Separate output based on dates

Hi guys!

First time poster on here, was wondering if someone could help with a problem which I'm facing.

Is it possible to use awk or sed to separate the below output based on TRANSACTION_DATE? The output would then feed into DataStage.

Contents of CSV file:

TRANSACTION_DATE_TIME,TRANSACTION_DATE,TRANSACTION_ID,STATUS
4/8/2014 1:50,4/8/2014,MTS_68,COMPLETE    
4/8/2014 2:30,4/8/2014,MTS_99,COMPLETE    
5/8/2014 5:10,5/8/2014,MTS_100,COMPLETE    
5/8/2014 5:26,5/8/2014,MTS_101,COMPLETE    
5/8/2014 5:30,5/8/2014,MTS_102,COMPLETE    
6/8/2014 8:05,6/8/2014,MTS_103,COMPLETE    
6/8/2014 8:25,7/8/2014,MTS_104,COMPLETE

So
Result set 1:

TRANSACTION_DATE_TIME,TRANSACTION_DATE,TRANSACTION_ID,STATUS
4/8/2014 1:50,4/8/2014,MTS_68,COMPLETE    
4/8/2014 2:30,4/8/2014,MTS_99,COMPLETE 

Result set 2:

5/8/2014 5:10,5/8/2014,MTS_100,COMPLETE    
5/8/2014 5:26,5/8/2014,MTS_101,COMPLETE    
5/8/2014 5:30,5/8/2014,MTS_102,COMPLETE    

Result set 3:

6/8/2014 8:05,6/8/2014,MTS_103,COMPLETE   

etc...

Thank you kindly.

Do you need separate output files?- I do not know what Datastage uses.

Hi jim mcnamara,

No, just to be outputted into the unix command line.

Hello,

Could you please try following, following will help you to create files according to first column.

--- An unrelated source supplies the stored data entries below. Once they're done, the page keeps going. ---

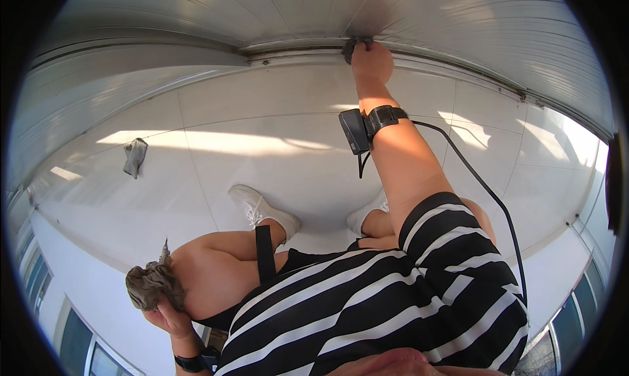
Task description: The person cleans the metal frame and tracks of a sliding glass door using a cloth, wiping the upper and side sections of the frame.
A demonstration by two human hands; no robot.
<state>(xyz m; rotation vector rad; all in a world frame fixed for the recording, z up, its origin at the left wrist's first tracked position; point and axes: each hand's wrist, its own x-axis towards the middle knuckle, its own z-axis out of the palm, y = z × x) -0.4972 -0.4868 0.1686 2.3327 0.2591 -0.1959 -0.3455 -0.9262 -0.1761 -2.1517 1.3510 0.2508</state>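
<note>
My right hand [372, 61] is stretched out ahead, closed on a dark, dirty cloth [349, 50] pressed into the metal sliding-door track [304, 46] at the foot of the panels. Down at the lower left, beside my bent knee, my left hand [169, 317] grips a crumpled grey-brown rag [153, 283]. Part of that rag sticks up in a thin point. Another grey cloth [135, 157] lies on the tiled floor at the left, apart from both hands.
Ribbed metal panels [471, 27] rise beyond the track. Pale floor tiles [255, 95] carry patches of sunlight. My white shoes [263, 209] stand on them. A black cable [471, 169] runs from the device on my right wrist. White walls and windows [76, 331] show at the lower edges.
</note>
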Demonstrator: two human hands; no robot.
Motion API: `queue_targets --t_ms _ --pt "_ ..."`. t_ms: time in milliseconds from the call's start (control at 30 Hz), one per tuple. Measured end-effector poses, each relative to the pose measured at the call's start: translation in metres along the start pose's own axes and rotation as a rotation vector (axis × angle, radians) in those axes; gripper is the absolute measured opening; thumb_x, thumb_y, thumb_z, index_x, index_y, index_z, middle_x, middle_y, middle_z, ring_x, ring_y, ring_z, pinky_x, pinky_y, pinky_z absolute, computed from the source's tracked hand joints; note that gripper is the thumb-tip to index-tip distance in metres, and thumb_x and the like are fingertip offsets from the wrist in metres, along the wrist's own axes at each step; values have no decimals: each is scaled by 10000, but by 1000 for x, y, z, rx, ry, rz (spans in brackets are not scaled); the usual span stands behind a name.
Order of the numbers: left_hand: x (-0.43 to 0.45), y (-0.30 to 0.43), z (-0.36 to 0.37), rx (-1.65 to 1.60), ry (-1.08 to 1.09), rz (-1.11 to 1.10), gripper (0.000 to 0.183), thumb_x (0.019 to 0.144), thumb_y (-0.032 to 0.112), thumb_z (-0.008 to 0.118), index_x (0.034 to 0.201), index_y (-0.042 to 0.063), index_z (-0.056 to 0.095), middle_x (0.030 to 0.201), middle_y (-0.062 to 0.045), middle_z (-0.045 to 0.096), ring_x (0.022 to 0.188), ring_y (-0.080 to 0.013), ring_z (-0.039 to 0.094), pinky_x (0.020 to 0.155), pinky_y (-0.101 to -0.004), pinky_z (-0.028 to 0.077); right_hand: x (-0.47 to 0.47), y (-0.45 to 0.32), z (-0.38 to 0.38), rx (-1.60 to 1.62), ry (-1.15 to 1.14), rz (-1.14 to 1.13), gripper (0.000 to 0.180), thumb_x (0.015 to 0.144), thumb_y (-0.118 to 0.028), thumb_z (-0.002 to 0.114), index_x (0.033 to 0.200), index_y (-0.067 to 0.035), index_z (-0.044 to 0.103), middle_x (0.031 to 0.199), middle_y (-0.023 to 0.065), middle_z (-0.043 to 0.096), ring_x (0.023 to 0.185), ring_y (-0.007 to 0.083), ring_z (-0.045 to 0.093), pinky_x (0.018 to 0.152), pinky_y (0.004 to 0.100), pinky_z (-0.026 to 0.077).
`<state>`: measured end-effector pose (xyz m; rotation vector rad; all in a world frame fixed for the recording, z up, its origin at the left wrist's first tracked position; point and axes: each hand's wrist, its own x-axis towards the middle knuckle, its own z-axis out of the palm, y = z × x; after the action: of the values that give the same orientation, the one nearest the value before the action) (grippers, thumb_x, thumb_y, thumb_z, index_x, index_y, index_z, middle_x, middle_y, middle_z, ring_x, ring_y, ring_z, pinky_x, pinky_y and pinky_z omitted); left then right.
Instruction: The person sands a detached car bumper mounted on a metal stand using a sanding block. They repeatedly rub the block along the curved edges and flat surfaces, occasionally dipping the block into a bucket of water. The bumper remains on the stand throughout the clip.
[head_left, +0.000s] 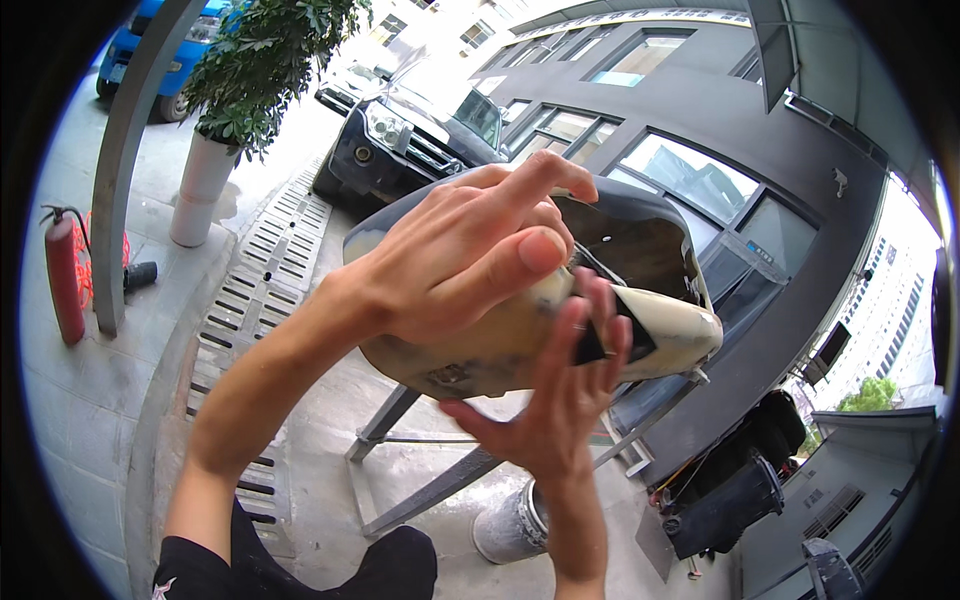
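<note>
In front of me is a curved, hollow vehicle body part (495, 345), its surface mottled beige and grey with a dark rim behind. It rests on a grey metal stand (450, 480). My left hand (472, 255) is raised over its near side, fingers partly bent and thumb apart, with nothing visible in it. To its right my right hand (562, 397) is blurred, its fingers spread and its thumb held away. A flat black patch or sheet (636, 328) shows on the part just behind my right fingers. Whether those fingers touch it is unclear.
A whitish bucket (510, 525) stands beneath the stand. Left are a slotted drain cover (255, 277), a metal post (124, 180), a fire extinguisher (64, 277) and a potted plant (202, 187). A dark car (405, 135) is parked ahead; a wheeled bin (727, 510) stands right.
</note>
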<state>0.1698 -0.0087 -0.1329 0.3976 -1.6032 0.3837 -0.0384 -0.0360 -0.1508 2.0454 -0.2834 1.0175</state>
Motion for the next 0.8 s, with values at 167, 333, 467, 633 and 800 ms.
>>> queue_targets --t_ms 167,333,467,633,800 --pt "2 3 -7 -6 -58 -11 958 922 776 217 1328 -70 413 962 -165 677 966 -308 643 916 -409 464 -8 11 9 109 223 181 1273 740 -750 671 1557 61 126 1548 308 280 1414 439 314 1173 548 133" --pt "1 0 -3 -86 -58 -32 932 930 761 229 1317 -64 423 933 -158 678 961 -296 625 944 -407 448 -3 7 11 28 85 -44 1213 758 -736 659 1542 63 194 1511 330 345 1415 428 334 1189 538 99" --pt "3 3 -7 -16 -51 -8 890 947 729 240 1318 -63 406 922 -159 676 945 -277 615 927 -398 442 -7 10 8 93 189 144 1243 735 -744 678 1539 68 191 1505 322 357 1427 427 320 1187 543 99" --pt "2 1 -5 -92 -73 -39 892 947 730 240 1315 -68 395 913 -158 674 934 -269 611 924 -387 436 -6 0 16 9 89 -69 1267 735 -761 666 1545 69 159 1504 326 341 1445 439 284 1185 536 108" --pt "3 3 -14 -9 -70 -42 989 905 806 221 1312 -82 375 916 -153 669 944 -256 606 936 -378 427 0 -11 17 39 162 120 1227 769 -733 631 1537 96 154 1523 366 282 1460 477 243 1188 563 85"
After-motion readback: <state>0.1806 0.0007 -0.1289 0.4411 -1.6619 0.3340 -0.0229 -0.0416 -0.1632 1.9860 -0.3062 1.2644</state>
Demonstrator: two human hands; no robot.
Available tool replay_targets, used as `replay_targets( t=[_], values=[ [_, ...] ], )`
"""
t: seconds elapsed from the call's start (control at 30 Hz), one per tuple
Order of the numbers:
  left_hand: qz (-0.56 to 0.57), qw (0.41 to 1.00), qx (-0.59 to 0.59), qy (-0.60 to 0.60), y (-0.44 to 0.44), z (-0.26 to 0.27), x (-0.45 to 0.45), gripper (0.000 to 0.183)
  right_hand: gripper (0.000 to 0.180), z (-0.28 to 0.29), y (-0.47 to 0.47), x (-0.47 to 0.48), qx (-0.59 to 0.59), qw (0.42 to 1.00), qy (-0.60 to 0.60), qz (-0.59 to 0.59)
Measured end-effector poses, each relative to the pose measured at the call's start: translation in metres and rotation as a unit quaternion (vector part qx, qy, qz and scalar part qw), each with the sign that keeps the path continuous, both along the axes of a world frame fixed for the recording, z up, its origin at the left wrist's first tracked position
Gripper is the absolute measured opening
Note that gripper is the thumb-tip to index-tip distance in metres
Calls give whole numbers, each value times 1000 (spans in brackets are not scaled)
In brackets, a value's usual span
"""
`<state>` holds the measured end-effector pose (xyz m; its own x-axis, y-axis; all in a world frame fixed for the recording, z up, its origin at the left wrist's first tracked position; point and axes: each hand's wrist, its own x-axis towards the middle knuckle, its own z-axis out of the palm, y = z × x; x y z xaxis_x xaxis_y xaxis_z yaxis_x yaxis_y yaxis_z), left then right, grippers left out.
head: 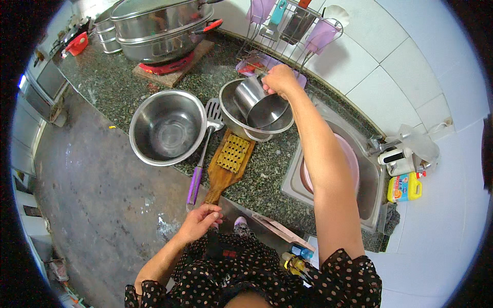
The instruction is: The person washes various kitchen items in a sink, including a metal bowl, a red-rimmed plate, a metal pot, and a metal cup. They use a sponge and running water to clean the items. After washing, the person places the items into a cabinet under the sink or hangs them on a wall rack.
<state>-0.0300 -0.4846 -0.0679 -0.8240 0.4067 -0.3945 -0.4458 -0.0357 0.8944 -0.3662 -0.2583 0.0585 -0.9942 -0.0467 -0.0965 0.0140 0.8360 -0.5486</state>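
Note:
My right hand (282, 81) grips the rim or handle side of a stainless steel pot (250, 94), tilted inside a metal bowl (227, 96). My left hand (202, 221) is near the handle end of a wooden grater (227, 173) with a perforated yellow metal plate; whether it touches the handle, I cannot tell. A slotted metal turner (210, 127) with a purple handle lies left of the grater, beside a large stainless steel bowl (171, 133) with nothing visible in it. Under the tilted pot's bowl, part of another metal rim shows.
At the right is a steel sink (371, 200) holding a pink basin (352, 158), with a yellow bottle (400, 188) beyond. Behind stands a wire rack (285, 38) with utensils. A large steamer pot (161, 34) sits at the back left on the granite counter (269, 188).

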Motion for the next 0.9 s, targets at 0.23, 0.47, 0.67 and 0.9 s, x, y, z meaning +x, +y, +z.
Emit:
replay_targets(
  t=[0.23, 0.47, 0.67, 0.9],
  values=[
    [-14, 1000, -23, 6, 16, 24, -12, 29, 16, 48, 64, 55, -381, 924, 23, -26],
    [80, 995, 34, -41, 42, 58, -142, 70, 13, 32, 200, 184, -529, 788, 230, -215],
    [40, 987, 5, -156, 62, 52, -230, 60, 7, -39, 280, 308, -559, 681, 287, -377],
    [27, 991, -93, 88, 136, 96, -192, 57, 9, -79, 328, 385, -585, 635, 354, -359]
  ],
)
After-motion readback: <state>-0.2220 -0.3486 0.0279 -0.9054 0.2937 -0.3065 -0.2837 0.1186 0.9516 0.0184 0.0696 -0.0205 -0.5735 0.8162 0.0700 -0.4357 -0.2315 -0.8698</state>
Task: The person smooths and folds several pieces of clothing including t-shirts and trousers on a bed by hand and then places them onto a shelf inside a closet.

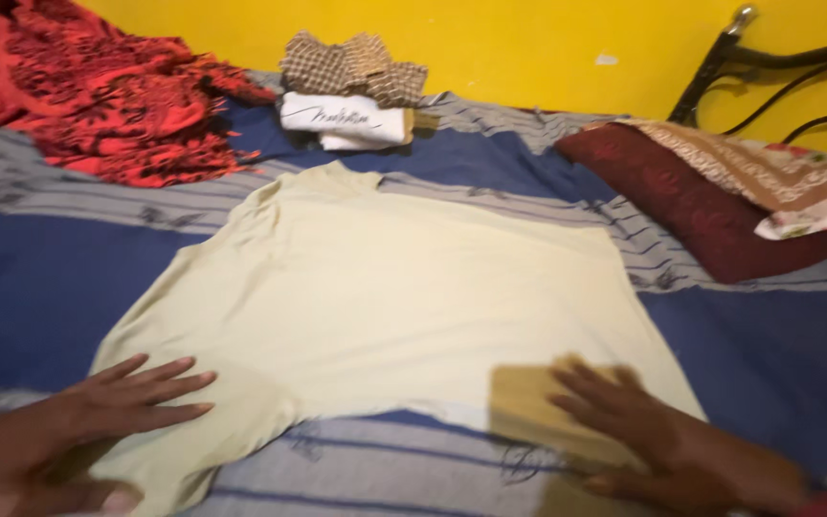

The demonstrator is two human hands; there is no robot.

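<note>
A pale cream T-shirt [385, 297] lies spread flat in the middle of the bed [31, 287], which is covered by a blue and grey striped sheet. Its neck points toward twelve o'clock and its hem runs along the near edge.

At about seven o'clock, the left hand [117, 402] rests palm down with its fingers spread and stretched toward three o'clock, pressing on the shirt's near-left corner where a sleeve bulges out. It grips nothing.

At about five o'clock, the right hand [643, 431] lies with its fingers open and pointing toward ten o'clock, laid flat on a tan rectangular piece [528, 407] that sits on the shirt's near-right corner. The picture is blurred there, so I cannot tell whether this piece is card or cloth. This hand presses rather than pinches.

At eleven o'clock a crumpled red and black patterned cloth [98, 96] lies heaped against the yellow wall [528, 38]. At twelve o'clock, just beyond the shirt's neck, a folded white garment [342, 120] sits with a brown checked cloth [351, 65] on top of it. At two o'clock a dark red pillow [691, 215] lies under a folded patterned cloth [777, 177], with a black metal bed frame [739, 57] behind it.
</note>
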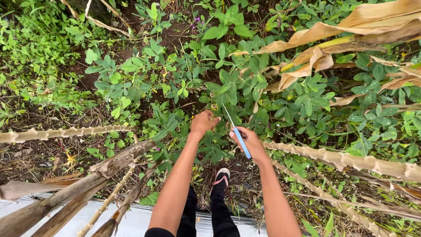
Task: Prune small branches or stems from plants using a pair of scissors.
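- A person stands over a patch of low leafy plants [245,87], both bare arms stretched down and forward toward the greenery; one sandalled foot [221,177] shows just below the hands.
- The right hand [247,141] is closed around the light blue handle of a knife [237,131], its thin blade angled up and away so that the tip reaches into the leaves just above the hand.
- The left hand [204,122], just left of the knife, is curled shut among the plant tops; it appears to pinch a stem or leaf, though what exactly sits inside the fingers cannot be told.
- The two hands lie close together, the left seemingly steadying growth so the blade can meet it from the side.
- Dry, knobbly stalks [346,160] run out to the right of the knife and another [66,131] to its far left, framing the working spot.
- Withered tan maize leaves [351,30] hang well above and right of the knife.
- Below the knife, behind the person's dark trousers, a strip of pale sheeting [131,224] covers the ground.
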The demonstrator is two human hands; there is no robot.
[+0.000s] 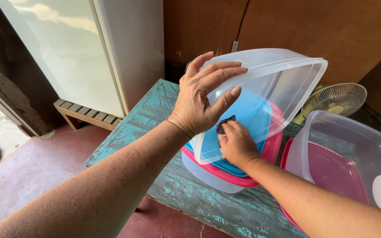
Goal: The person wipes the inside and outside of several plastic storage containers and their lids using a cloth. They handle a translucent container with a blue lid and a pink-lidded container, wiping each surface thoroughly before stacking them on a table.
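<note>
There, above the stack of containers, the clear plastic tub (270, 83) stood tipped on edge, its open mouth turned toward the person and its long axis running from lower left up to upper right, the far corner highest. It was a translucent, colourless, rounded-rectangular tub with a thickened rim, and the blue container (252, 117) under it showed through its wall. The left hand (201, 97) grasped the tub at its near upper side, fingers spread over the outside and the thumb pressed along the rim. The right hand (237, 143) was closed on a small dark cloth (224, 123), held against the inside of the tub near its lower rim. Beneath the tub, the blue container sat nested in a pink container (234, 174), which sat in another clear one. Right of that stack stood a second clear tub (353, 145) over a pink basin. All rested on a worn teal-painted table (155, 114). Behind the tipped tub a small fan (336, 99) stood against the brown wall, and left of the table was a white refrigerator (93, 48).
</note>
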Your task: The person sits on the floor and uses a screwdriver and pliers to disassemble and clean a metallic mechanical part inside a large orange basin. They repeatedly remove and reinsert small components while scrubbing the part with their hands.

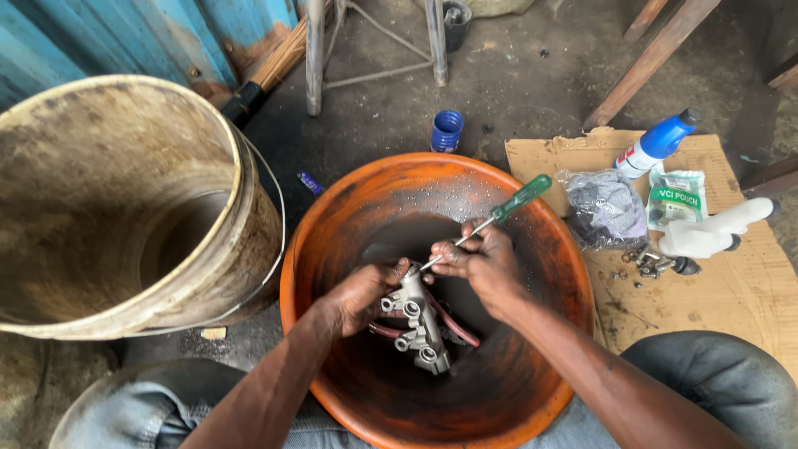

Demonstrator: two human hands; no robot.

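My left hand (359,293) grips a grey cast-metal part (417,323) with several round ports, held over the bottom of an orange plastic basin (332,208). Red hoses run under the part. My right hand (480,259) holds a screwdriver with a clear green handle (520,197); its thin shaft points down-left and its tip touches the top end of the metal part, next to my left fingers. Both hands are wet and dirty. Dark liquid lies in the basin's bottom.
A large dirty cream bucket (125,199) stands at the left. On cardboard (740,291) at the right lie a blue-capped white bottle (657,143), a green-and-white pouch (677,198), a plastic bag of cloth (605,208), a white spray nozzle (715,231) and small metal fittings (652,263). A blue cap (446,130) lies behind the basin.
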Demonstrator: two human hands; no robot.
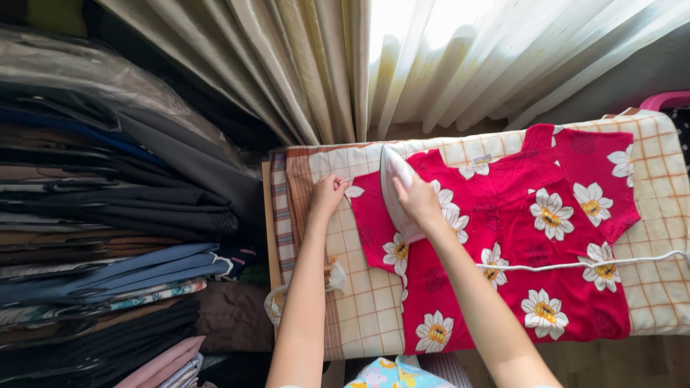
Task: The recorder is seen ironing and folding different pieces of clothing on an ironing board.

awk -F" |," 'BEGIN{i=1;}{if(A != $1){i++}} {print $0 >> i".txt";A=$1}' Input_file

In this case 3 files will be created as only 3 unique dates are there in given input.

cat 4.txt
6/8/2014 8:05,6/8/2014,MTS_103,COMPLETE
6/8/2014 8:25,7/8/2014,MTS_104,COMPLETE
 
cat 3.txt
5/8/2014 5:10,5/8/2014,MTS_100,COMPLETE
5/8/2014 5:26,5/8/2014,MTS_101,COMPLETE
5/8/2014 5:30,5/8/2014,MTS_102,COMPLETE
 
cat 2.txt
4/8/2014 1:50,4/8/2014,MTS_68,COMPLETE
4/8/2014 2:30,4/8/2014,MTS_99,COMPLETE

EDIT: Just saw OP wants to show on command line only so following may help.

sort -k1 Input_file | awk -F" |," 'BEGIN{i=1;}{if(A != $1 && A){print "**************************************"}} {print $0;A=$1}'

Output will be as follows.

4/8/2014 1:50,4/8/2014,MTS_68,COMPLETE
4/8/2014 2:30,4/8/2014,MTS_99,COMPLETE
**************************************
5/8/2014 5:10,5/8/2014,MTS_100,COMPLETE
5/8/2014 5:26,5/8/2014,MTS_101,COMPLETE
5/8/2014 5:30,5/8/2014,MTS_102,COMPLETE
**************************************
6/8/2014 8:05,6/8/2014,MTS_103,COMPLETE
6/8/2014 8:25,7/8/2014,MTS_104,COMPLETE

You can print new line etc in place of **** too. Hope this helps.

EDIT: Also if you need to take date as variable then following may help.

awk -F" |," -vs1="4/8/2014" '{if($1 ~ s1){print $0}}' Input_file

Output will be as follows.

4/8/2014 2:30,4/8/2014,MTS_99,COMPLETE
4/8/2014 1:50,4/8/2014,MTS_68,COMPLETE

Thanks,
R. Singh

1 Like

Try :

 awk -F'[ ,]' 'FNR==1{h=$0;next}{f=sprintf("%s.txt",$1); gsub(/\//,"_",f); if(f in F){ print >> f } else { print h RS $0 > f; F[f] } close(f) }' file

---------- Post updated at 09:09 PM ---------- Previous update was at 09:07 PM ----------

If you want to try this on a Solaris/SunOS system, change awk at the start of the script to /usr/xpg4/bin/awk or /usr/xpg6/bin/awk or nawk .

1 Like

Hi RavinderSingh13,

This was exactly what I was after, thanks a lot!